Crypto.com CEO confirms major data breach: Here’s what we know so far
Crypto.com CEO Kris Marszalek also reassured the company's customers numerous times that all of their funds were safe.
Updated:Thu, January 20, 2022 7:32pm
The CEO of Singapore-based cryptocurrency exchange platform Crypto.com, Kris Marszalek, has finally confirmed that the accounts of hundreds of user accounts were compromised and funds had been stolen by hackers in a recent attack on its platform.
UPDATE: Crypto.com in its internal investigation has found out that the accounts of a total of 483 users were compromised in the data breach during which unauthorised withdrawals totaling to 4,836.26 ETH or 443.93 BTC ($66,200) were made. To mitigate the issue the company has migrated to a new 2FA infrastructure. It has also introduced an additional layer of security that would entail a mandatory 24-hour delay between registration of a new whitelisted withdrawal address and the first withdrawal.

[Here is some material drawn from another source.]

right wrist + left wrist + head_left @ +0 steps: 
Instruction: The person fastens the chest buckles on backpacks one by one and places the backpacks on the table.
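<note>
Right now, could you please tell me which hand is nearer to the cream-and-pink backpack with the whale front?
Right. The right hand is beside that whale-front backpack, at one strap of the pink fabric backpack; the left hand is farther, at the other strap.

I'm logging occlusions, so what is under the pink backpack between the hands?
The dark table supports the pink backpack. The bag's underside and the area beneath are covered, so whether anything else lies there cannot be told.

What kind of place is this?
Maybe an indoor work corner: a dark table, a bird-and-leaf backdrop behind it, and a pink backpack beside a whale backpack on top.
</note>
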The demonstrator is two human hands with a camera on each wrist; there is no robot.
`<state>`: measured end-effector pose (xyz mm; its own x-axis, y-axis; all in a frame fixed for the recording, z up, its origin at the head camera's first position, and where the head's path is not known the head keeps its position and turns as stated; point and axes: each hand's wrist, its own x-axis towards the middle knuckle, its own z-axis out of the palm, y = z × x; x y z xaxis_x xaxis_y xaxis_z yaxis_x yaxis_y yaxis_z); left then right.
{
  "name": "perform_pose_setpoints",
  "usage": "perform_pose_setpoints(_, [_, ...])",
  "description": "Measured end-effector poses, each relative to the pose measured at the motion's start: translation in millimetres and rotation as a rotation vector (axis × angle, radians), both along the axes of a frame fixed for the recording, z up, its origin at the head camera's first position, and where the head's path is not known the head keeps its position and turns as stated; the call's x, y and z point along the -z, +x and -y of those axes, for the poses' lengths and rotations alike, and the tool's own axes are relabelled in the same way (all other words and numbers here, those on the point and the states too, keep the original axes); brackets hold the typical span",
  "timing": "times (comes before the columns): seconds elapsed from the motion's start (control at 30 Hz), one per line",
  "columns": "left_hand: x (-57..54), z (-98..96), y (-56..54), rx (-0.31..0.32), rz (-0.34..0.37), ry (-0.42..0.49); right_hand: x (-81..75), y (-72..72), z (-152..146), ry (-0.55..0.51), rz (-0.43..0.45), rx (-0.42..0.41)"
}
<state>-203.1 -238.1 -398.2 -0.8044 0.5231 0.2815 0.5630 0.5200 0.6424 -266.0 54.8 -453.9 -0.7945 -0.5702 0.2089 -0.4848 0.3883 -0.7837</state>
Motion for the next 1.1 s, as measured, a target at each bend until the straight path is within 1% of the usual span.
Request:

In addition to that the company said that it is introducing the Worldwide Account Protection Program (WAPP), which will protect user funds in cases where a third party gains unauthorised access to their account and withdraws funds without the user's permission.
Marszalek acknowledged the hack in an interview with Bloomberg TV wherein he confirmed that a total of 400 accounts on its platform had been compromised in the recent breach. He also said that the exchange was back online after 13-14 hours of downtime and that all impacted customers had been fully reimbursed with the stolen funds.
The Crypto.com CEO doubled down on his interview with a tweet wherein he said, "no customer funds were lost the downtime of withdrawal infra was ~14 hours our team has hardened the infrastructure in response to the incident." "We will share a full post mortem after the internal investigation is completed," he added.
Notably, this is the first acknowledgement of the hack by the company which paused all withdrawals from its platform on Sunday owing to "unauthorised activity" in some accounts. "Earlier today a small number of users experienced unauthorized activity in their accounts. All funds are safe," Crypto.com wrote in a tweet on Monday. At the same time, it asked its customers to reset their two-factor authentication (2FA) and sign back into their app and exchange accounts "in an abundance of caution".
The company also reassured its customers numerous times that all of their funds were safe, which made several people believe that Crypto.com would cover all the losses instead of passing them on to the customers.
As far as the losses are concerned, the Crypto.com CEO didn't share the amount that had been stolen by the hackers in the interview. However, he did say that the company was still conducting its internal investigation and that it would share the results once the post-mortem was complete. However, reports estimate the losses between $15 million worth of ETH to $30 million worth of ETH. Blockchain security provider PeckShield estimates the losses to be around $15 million. While blockchain analyst firm OXT Research estimated the losses to be around $33 million, TechCrunch reported.